On October 23, 2023, Justice Gomez of the Bronx County Commercial Division issued a decision in Green Castle A. Mgmt Corp. v. B&V Dev., LLC, 2023 NY Slip Op. 51126(U), holding that third-party claims should be dismissed because they were not based on indemnification or contribution, explaining:
[T]he instant third-party action is not rooted in claims for indemnity and/or contribution and therefore must be dismissed.
CPLR § 1007 prescribes when third-party practice is allowed in an action. Specifically,
[a]fter the service of his answer, a defendant may proceed against a person not a party who is or may be liable to that defendant for all or part of the plaintiff’s claim against that defendant, by filing pursuant to section three hundred four of this chapter a third-party summons and complaint with the clerk of the court in the county in which the main action is pending, for which a separate index number shall not be issued but a separate index number fee shall be collected. The third-party summons and complaint and all prior pleadings served in the action shall be served upon such person within one hundred twenty days of the filing. A defendant serving a third-party complaint shall be styled a third-party plaintiff and the person so served shall be styled a third-party defendant. The defendant shall also serve a copy of such third-party complaint upon the plaintiff’s attorney simultaneously upon issuance for service of the third-party complaint on the third-party defendant.
Accordingly, a third-party action is limited to actions where a defendant seeks to hold a third-party liable for all of a plaintiff’s claims against said defendant, meaning liability rooted in indemnity or contribution.
When a third-party action does not plead causes of action conditioned or arising from the main action against the defendant/third-party plaintiff a third-party action is inappropriate. Indeed, generally, a third-party complaint which seeks affirmative relief against the third party defendant for damages independently claimed to have been sustained by the third party plaintiff and which claim has no bearing upon the claim of the main plaintiff. Moreover, insofar as in a proper third-party action, the claims therein are derivative of the main action, dismissal of the first party action necessarily warrants dismissal of the third-party complaint.

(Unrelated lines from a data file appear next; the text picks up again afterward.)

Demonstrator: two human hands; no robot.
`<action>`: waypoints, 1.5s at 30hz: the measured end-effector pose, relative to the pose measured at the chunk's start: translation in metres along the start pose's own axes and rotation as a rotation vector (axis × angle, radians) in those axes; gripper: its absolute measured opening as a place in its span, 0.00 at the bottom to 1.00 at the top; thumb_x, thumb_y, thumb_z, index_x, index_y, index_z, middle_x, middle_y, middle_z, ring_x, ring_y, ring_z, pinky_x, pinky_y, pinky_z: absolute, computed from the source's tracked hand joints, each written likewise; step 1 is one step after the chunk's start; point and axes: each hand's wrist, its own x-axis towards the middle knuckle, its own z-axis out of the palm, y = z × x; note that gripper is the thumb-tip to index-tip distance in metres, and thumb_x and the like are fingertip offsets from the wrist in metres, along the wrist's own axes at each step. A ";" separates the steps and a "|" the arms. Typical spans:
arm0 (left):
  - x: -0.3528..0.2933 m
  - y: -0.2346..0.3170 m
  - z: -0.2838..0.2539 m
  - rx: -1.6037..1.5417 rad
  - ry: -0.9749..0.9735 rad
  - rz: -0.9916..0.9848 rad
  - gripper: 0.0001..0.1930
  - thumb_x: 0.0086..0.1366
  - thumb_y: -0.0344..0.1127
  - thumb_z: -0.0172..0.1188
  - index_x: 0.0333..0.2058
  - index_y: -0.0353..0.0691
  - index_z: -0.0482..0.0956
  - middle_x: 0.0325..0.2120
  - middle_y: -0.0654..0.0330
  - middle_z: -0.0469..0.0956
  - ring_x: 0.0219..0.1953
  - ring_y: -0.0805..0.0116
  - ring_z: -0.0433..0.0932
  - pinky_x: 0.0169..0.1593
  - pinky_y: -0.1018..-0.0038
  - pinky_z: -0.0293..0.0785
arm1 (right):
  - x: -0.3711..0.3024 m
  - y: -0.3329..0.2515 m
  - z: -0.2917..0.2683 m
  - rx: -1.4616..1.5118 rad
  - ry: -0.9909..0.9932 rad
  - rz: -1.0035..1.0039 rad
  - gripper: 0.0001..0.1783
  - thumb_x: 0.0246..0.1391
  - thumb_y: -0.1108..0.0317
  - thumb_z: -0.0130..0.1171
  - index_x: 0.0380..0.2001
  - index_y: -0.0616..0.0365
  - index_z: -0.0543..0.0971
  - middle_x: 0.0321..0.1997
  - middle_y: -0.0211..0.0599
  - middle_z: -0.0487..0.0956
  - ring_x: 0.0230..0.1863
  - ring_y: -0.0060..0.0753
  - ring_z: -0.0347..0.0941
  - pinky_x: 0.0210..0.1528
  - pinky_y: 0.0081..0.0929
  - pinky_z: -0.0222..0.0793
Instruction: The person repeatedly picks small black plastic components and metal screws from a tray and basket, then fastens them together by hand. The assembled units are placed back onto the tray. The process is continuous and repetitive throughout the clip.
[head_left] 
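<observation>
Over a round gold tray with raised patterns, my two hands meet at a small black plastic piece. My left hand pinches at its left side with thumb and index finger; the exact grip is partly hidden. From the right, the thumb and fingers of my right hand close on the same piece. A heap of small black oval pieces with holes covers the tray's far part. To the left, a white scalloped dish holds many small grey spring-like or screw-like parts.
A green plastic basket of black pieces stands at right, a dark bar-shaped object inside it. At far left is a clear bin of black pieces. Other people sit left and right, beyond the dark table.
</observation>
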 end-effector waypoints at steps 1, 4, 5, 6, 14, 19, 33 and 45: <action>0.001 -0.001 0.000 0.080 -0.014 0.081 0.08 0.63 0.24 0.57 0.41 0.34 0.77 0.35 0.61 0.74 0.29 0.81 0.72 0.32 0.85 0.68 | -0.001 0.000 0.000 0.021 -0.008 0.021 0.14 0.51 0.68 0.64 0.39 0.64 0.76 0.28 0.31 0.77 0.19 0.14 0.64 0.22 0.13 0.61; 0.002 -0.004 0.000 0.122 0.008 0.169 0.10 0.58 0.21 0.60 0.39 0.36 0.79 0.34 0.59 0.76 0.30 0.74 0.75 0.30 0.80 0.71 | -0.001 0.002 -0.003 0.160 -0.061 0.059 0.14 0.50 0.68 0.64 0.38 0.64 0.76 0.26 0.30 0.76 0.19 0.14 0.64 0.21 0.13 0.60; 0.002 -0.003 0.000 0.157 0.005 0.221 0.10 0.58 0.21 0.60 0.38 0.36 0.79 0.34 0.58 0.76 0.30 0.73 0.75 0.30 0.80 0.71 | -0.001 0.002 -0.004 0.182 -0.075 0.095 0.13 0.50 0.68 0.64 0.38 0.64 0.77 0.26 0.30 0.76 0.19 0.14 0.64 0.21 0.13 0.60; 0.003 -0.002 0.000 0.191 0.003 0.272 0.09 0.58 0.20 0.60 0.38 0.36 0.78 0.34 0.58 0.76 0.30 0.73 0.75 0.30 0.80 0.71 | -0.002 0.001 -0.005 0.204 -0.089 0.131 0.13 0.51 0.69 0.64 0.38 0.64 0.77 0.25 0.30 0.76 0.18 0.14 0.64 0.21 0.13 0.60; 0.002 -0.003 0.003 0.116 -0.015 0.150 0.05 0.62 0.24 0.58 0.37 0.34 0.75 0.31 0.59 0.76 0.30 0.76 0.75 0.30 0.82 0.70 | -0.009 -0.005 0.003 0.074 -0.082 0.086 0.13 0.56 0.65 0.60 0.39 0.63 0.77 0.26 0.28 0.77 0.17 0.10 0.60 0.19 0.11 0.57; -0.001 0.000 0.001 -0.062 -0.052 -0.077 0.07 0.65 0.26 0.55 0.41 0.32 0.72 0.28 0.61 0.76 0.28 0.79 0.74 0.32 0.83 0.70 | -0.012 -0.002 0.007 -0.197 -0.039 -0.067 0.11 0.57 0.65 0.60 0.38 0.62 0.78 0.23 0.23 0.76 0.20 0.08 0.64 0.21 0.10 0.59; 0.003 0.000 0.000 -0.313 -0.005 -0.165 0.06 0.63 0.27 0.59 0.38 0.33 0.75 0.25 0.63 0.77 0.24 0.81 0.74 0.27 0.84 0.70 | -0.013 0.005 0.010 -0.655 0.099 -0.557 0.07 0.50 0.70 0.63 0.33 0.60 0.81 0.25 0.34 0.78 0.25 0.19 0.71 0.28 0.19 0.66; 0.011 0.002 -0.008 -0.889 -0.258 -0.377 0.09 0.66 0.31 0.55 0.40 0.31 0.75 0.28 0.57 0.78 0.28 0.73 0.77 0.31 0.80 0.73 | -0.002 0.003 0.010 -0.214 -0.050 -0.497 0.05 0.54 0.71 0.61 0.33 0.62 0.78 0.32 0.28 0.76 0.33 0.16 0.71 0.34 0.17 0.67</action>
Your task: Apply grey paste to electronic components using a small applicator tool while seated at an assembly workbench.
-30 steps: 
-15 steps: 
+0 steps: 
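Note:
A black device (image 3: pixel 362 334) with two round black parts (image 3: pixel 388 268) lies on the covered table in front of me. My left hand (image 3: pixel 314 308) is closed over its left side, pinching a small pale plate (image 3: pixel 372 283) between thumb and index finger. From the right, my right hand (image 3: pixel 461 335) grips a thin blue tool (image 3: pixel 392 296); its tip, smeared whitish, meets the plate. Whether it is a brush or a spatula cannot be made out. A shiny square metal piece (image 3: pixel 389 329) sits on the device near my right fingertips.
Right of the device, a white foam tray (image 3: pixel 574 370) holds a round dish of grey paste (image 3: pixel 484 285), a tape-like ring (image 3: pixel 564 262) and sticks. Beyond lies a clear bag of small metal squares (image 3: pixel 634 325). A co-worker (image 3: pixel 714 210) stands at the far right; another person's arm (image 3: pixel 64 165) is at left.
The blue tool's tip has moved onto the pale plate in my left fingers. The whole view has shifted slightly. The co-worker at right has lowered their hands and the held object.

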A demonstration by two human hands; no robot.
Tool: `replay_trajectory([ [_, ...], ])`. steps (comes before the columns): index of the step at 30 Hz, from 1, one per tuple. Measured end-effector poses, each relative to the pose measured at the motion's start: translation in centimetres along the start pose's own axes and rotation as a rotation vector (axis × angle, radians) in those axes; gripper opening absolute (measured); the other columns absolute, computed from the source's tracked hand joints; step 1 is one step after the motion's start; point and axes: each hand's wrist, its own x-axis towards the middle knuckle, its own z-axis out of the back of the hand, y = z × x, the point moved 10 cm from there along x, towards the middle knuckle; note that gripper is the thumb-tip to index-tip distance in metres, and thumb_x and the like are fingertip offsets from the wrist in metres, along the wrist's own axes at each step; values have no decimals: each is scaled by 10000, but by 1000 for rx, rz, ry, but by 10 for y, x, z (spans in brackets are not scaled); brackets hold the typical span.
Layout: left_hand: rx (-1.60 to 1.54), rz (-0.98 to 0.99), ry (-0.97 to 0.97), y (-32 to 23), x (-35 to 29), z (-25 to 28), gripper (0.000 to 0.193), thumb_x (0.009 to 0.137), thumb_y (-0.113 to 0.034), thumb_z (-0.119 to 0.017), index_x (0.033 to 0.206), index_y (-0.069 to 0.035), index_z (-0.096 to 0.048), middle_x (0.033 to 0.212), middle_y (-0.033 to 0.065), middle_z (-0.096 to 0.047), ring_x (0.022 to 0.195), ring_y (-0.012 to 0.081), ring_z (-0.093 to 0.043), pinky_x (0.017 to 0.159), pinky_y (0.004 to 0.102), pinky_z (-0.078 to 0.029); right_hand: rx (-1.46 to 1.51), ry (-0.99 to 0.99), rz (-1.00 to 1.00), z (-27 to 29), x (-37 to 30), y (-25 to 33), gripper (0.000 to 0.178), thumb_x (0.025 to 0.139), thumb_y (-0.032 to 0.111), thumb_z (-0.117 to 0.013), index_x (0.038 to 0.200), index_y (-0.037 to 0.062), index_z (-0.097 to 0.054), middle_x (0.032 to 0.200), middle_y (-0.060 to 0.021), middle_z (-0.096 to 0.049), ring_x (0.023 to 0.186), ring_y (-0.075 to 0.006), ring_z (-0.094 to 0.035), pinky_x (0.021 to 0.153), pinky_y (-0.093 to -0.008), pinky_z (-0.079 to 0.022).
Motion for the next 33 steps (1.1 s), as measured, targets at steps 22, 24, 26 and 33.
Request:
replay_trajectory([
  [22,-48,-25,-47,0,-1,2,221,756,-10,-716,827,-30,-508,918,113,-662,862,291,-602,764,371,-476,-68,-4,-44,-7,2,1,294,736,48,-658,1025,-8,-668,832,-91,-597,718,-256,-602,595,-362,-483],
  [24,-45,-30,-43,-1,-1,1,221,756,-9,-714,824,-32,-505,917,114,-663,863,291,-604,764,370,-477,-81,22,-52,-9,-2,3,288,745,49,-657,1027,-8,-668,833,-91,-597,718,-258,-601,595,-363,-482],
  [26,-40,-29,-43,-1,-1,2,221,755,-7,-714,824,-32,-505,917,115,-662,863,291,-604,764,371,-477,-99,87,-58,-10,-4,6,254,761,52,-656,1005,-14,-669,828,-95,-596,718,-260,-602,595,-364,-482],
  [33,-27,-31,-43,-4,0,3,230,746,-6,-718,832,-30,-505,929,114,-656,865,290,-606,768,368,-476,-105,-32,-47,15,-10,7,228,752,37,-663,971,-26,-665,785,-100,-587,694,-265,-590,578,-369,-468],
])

Here, a review of the third-party complaint and the causes of action asserted therein establish that rather than seeking to hold third-party defendant liable for defendants’ potential liability to plaintiff, defendants instead assert independent causes of action for an accounting, diversion of trust funds, attorney fees unjust enrichment and conversion. Indeed, the third-party complaint merely rehashes five of the twelve counterclaims interposed by defendants against plaintiff within their answer and because third-party defendant is not a party to the first-party action, asserts many of the counterclaims asserted against the only plaintiff as direct causes of action against third-party defendant.
Again, a third-party action is limited to actions where a defendant seeks to hold a third-party liable for all of a plaintiff’s claims against the defendant/third-party plaintiff, meaning liability rooted in indemnity or contribution. Accordingly, when a third-party action does not plead causes of action conditioned or arising from the main action against the defendant/third-party plaintiff, it is inappropriate and should be dismissed.
To the extent that here, the third-party complaint is utterly bereft of any claims for contribution and/or indemnification against third-party defendant, it must be dismissed for this reason alone. Moreover, since generally, a third-party complaint which seeks “affirmative relief against the third party defendant for damages independently claimed to have been sustained by the third party plaintiff and which claim has no bearing upon the claim of the main plaintiff” (Otto v Wegner, 11 Misc 2d 499, 499 [App Term 1958]), warrants dismissal of the third-party complaint (id. at 499), here, where each cause of action asserted against third-party defendant seeks independent affirmative relief for independent wrongs alleged to have been committed by him, dismissal is warranted for this additional reason.
(Internal quotations and citations omitted).